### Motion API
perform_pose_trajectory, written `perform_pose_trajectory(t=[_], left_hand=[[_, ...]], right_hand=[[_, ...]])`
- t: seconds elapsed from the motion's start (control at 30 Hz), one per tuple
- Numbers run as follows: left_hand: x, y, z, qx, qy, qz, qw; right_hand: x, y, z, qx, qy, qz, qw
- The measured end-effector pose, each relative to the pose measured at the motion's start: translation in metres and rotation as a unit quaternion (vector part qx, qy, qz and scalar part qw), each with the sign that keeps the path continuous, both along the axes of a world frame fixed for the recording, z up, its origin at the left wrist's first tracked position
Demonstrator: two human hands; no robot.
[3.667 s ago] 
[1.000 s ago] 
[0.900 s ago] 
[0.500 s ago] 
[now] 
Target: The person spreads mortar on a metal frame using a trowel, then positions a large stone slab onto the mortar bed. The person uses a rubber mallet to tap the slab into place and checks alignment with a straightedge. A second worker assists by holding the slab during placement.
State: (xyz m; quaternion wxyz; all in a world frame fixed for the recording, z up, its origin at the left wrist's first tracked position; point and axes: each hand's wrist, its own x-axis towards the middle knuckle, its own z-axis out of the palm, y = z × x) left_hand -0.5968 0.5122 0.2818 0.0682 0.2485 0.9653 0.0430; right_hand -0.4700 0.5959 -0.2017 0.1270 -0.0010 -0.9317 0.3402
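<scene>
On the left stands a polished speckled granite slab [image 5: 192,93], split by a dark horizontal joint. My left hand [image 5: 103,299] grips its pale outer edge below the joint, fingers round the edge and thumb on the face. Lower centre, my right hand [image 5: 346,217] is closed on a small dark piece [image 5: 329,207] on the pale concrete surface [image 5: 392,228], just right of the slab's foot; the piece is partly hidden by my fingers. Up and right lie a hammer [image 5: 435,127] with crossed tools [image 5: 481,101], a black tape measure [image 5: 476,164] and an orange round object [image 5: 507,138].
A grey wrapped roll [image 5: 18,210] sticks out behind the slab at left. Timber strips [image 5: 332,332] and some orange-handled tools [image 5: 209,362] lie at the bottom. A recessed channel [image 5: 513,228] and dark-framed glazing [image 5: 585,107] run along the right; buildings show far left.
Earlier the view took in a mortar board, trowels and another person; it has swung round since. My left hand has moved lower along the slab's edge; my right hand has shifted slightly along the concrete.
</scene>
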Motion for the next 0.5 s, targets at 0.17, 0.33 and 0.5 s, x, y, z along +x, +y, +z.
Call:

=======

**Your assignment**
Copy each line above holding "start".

**Final answer**
- t: seconds elapsed from the motion's start (control at 30 Hz), one per tuple
- The measured end-effector pose, each relative to the pose measured at the motion's start: translation in metres and rotation as a unit quaternion (vector part qx, qy, qz and scalar part qw), each with the sign that keeps the path continuous, both along the axes of a world frame fixed for the recording, z up, its origin at the left wrist's first tracked position

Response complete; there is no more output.